INSTRUCTIONS FOR THE TASK: Retype every line below precisely as it appears.

RAW DATA:
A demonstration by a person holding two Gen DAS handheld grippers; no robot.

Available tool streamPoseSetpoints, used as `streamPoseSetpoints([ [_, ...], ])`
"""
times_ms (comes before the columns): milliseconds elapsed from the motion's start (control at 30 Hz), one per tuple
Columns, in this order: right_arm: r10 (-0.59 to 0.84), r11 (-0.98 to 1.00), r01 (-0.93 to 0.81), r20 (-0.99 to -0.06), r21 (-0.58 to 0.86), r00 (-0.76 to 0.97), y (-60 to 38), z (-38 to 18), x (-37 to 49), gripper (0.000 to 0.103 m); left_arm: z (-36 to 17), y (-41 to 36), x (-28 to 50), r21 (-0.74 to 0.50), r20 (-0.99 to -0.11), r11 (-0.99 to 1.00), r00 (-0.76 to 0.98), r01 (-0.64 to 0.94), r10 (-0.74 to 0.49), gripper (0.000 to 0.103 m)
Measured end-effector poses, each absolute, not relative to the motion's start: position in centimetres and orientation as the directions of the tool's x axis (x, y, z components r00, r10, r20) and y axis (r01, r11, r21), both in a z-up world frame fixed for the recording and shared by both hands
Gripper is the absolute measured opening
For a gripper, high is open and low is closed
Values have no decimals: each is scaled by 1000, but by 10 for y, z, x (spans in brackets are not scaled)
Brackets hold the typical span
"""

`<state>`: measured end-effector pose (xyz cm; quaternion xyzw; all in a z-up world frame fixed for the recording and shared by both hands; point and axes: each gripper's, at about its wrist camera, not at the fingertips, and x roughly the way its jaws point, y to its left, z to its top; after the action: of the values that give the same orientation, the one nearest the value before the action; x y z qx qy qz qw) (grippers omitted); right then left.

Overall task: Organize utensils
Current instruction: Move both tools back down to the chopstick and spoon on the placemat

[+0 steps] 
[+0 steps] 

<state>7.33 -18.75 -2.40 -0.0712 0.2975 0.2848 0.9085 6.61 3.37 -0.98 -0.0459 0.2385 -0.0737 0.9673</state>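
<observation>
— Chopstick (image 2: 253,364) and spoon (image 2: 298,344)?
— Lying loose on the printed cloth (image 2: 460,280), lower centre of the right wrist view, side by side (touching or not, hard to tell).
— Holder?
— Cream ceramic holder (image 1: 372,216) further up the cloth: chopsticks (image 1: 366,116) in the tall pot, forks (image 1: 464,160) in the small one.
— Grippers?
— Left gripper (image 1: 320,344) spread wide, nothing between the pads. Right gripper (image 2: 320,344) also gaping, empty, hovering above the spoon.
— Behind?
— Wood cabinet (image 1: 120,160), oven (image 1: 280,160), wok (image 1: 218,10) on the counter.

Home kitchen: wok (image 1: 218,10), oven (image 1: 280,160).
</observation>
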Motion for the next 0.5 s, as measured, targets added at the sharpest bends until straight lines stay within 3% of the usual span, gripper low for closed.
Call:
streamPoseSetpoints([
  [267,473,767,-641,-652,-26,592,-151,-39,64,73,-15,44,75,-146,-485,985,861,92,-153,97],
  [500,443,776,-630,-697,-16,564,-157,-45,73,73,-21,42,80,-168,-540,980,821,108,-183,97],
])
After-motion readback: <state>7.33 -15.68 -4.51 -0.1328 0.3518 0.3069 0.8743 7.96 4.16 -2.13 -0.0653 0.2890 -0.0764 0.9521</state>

SOLUTION TO THIS PROBLEM:
A demonstration by a person holding two Gen DAS handheld grippers; no robot.

Available tool streamPoseSetpoints, used as `streamPoseSetpoints([ [_, ...], ])`
"""
times_ms (comes before the columns): milliseconds elapsed from the motion's start (control at 30 Hz), one per tuple
Columns, in this order: right_arm: r10 (-0.59 to 0.84), r11 (-0.98 to 1.00), r01 (-0.93 to 0.81), r20 (-0.99 to -0.06), r21 (-0.58 to 0.86), r00 (-0.76 to 0.97), y (-60 to 38), z (-38 to 18), x (-37 to 49), gripper (0.000 to 0.103 m); left_arm: z (-36 to 17), y (-41 to 36), x (-28 to 50), r21 (-0.74 to 0.50), r20 (-0.99 to -0.11), r11 (-0.99 to 1.00), r00 (-0.76 to 0.98), r01 (-0.64 to 0.94), r10 (-0.74 to 0.49), gripper (0.000 to 0.103 m)
Measured end-effector poses, each absolute, not relative to the motion's start: position in centimetres and orientation as the directions of the tool's x axis (x, y, z components r00, r10, r20) and y axis (r01, r11, r21), both in a z-up world frame fixed for the recording and shared by both hands
Gripper is the absolute measured opening
For a gripper, high is open and low is closed
Values have no decimals: each is scaled by 1000, but by 10 for y, z, x (spans in brackets are not scaled)
Brackets hold the typical span
"""

`<state>`: measured end-effector pose (xyz cm; quaternion xyzw; all in a z-up world frame fixed for the recording and shared by both hands; point and axes: each gripper's, at about its wrist camera, not at the fingertips, and x roughly the way its jaws point, y to its left, z to its top; after the action: of the values that give the same orientation, the one nearest the value before the action; x y z qx qy qz qw) (grippers omitted); right then left.

Overall task: Organize utensils
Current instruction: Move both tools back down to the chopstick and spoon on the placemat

[+0 steps] 
[+0 steps] 

<state>7.33 -18.75 -2.40 -0.0712 0.2975 0.2848 0.9085 6.61 3.37 -0.98 -0.0459 0.2385 -0.0737 0.9673</state>
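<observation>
— Chopstick (image 2: 253,364) and spoon (image 2: 298,344)?
— Lying loose on the printed cloth (image 2: 460,280), lower centre of the right wrist view, side by side (touching or not, hard to tell).
— Holder?
— Cream ceramic holder (image 1: 372,216) further up the cloth: chopsticks (image 1: 366,116) in the tall pot, forks (image 1: 464,160) in the small one.
— Grippers?
— Left gripper (image 1: 320,344) spread wide, nothing between the pads. Right gripper (image 2: 320,344) also gaping, empty, hovering above the spoon.
— Behind?
— Wood cabinet (image 1: 120,160), oven (image 1: 280,160), wok (image 1: 218,10) on the counter.

Home kitchen: wok (image 1: 218,10), oven (image 1: 280,160).
</observation>
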Motion for the next 0.5 s, as measured, targets added at the sharpest bends until straight lines stay within 3% of the usual span, gripper low for closed.
Call:
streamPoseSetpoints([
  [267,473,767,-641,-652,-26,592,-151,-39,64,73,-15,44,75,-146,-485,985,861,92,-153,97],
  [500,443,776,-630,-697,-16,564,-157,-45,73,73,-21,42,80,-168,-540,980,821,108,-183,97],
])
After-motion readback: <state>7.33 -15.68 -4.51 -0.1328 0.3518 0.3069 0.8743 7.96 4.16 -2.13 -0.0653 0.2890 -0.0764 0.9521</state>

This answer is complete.